## Work required:
Read through the material below and copy each line in which the word "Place" occurs.

## Data to process:
------------------------------------

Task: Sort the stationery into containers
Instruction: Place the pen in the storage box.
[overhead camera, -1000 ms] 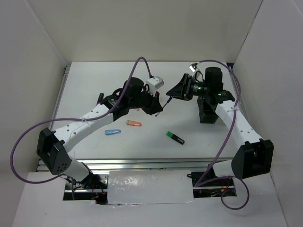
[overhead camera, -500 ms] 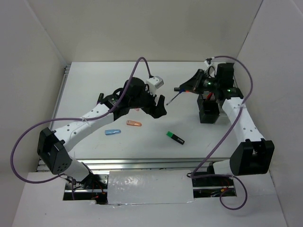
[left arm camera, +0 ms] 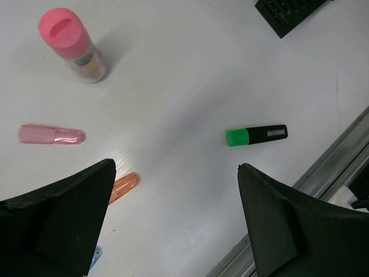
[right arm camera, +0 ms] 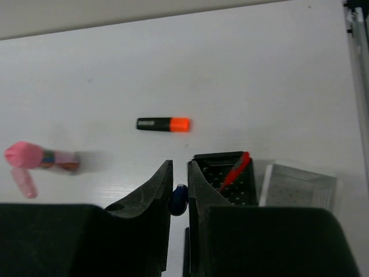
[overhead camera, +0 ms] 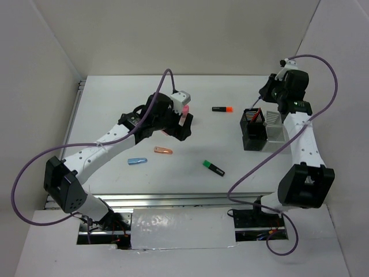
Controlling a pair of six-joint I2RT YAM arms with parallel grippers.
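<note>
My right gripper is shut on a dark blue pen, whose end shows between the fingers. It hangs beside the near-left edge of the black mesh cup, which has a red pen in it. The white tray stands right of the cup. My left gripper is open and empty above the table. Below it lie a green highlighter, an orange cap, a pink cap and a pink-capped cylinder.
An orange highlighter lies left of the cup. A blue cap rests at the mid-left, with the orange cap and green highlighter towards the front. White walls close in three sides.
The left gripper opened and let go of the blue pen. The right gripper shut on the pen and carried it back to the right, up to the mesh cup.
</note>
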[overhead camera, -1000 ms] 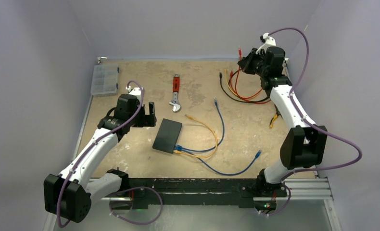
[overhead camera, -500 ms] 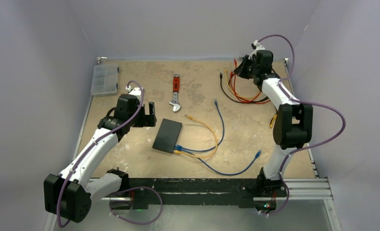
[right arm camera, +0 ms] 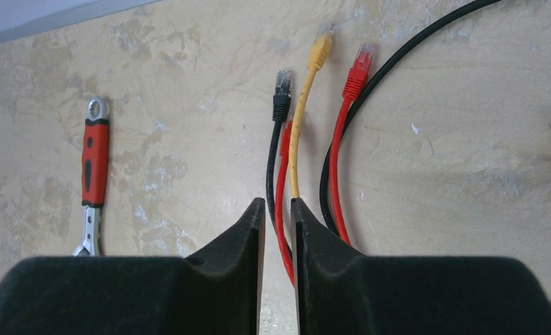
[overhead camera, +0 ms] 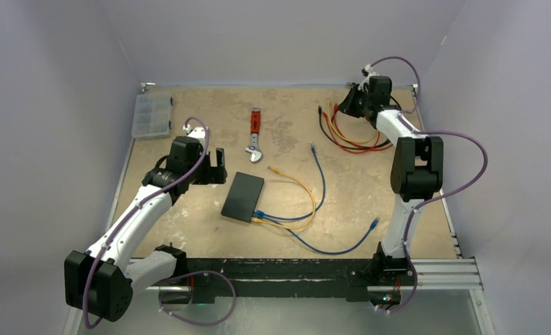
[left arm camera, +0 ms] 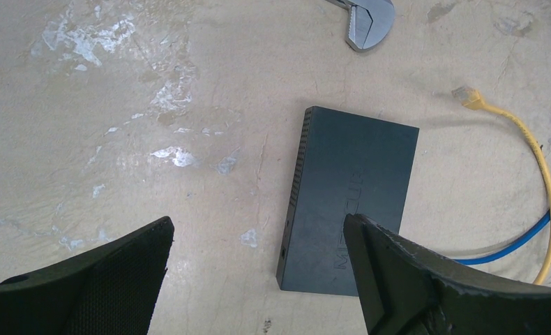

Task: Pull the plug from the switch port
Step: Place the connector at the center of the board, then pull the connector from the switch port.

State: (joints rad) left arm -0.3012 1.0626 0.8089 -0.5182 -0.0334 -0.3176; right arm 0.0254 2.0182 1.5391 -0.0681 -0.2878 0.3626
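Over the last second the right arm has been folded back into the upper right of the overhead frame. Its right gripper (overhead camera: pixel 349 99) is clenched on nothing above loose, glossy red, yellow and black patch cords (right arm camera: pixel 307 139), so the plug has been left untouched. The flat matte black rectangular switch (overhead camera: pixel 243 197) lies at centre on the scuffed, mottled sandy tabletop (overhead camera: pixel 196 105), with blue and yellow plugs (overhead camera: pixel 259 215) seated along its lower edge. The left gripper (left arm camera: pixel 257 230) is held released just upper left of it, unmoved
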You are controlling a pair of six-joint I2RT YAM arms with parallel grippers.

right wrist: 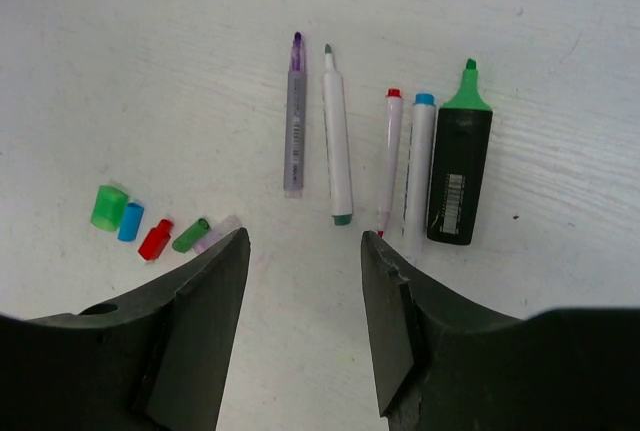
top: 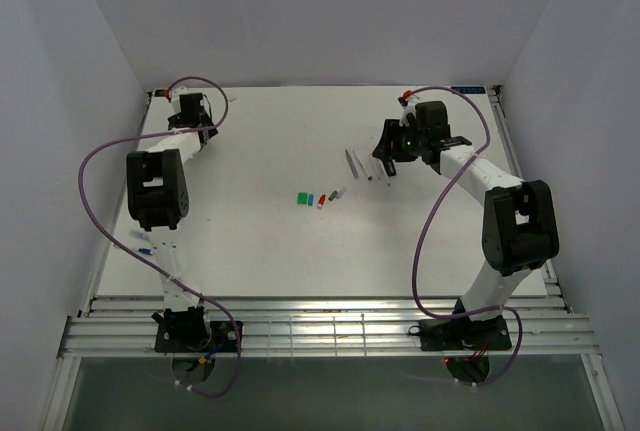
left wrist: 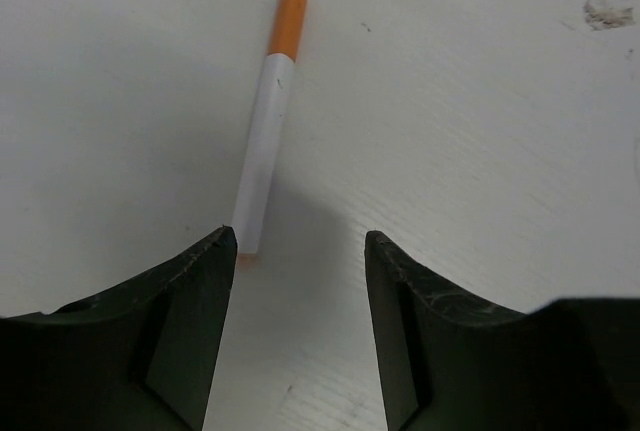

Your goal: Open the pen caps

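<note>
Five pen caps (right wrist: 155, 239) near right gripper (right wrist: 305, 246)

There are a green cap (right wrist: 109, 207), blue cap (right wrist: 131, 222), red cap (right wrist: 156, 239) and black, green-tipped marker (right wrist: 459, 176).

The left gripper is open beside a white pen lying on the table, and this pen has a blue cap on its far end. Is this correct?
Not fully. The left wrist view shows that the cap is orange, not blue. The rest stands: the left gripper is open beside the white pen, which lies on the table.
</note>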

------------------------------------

## Exercise answer:
Instruction: Place the pen in the storage box.
Step: Place the connector at the center of the board, then pull the connector from the switch port.

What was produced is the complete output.